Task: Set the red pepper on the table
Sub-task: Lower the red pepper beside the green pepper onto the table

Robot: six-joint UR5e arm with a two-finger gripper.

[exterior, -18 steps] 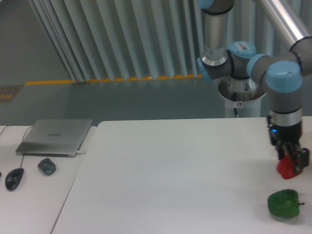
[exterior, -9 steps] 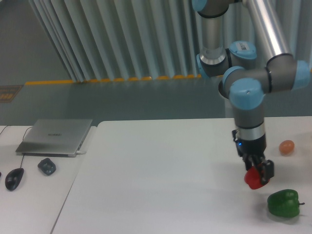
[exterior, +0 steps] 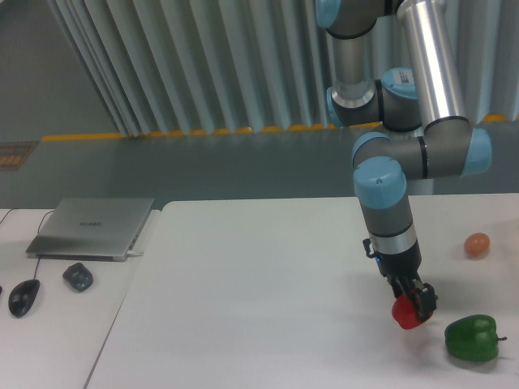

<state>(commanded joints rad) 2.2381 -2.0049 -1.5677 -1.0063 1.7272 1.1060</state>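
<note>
White table (exterior: 268,284) with rounded corner, green bell pepper (exterior: 471,338) and small orange egg-shaped object (exterior: 477,245) resting on it

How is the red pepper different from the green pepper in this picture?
The red pepper is red and looks smaller; the green pepper is green and looks bigger. The red pepper is held in the gripper; the green pepper lies free on the table, right of it. Both are glossy bell peppers.

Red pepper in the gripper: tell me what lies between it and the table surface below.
Nothing visible. The gripper holds the red pepper low over bare table. The green pepper sits to one side, the orange egg-shaped object farther back, neither underneath.
</note>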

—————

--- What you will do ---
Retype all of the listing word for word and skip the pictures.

--- Result for this task ---
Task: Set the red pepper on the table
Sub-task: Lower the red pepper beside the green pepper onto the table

Robot: six-joint UR5e arm with a two-finger gripper.

[exterior, -18 steps] 
[exterior, -9 steps] 
[exterior, +0 steps] 

<state>(commanded joints rad) 2.2381 -2.0049 -1.5677 -1.0063 1.7272 1.1060</state>
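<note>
White table (exterior: 268,284) with rounded corner, green bell pepper (exterior: 471,338) and small orange egg-shaped object (exterior: 477,245) resting on it

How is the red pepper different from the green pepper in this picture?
The red pepper is red and looks smaller; the green pepper is green and looks bigger. The red pepper is held in the gripper; the green pepper lies free on the table, right of it. Both are glossy bell peppers.

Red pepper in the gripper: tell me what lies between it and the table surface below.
Nothing visible. The gripper holds the red pepper low over bare table. The green pepper sits to one side, the orange egg-shaped object farther back, neither underneath.
</note>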

That concludes the response.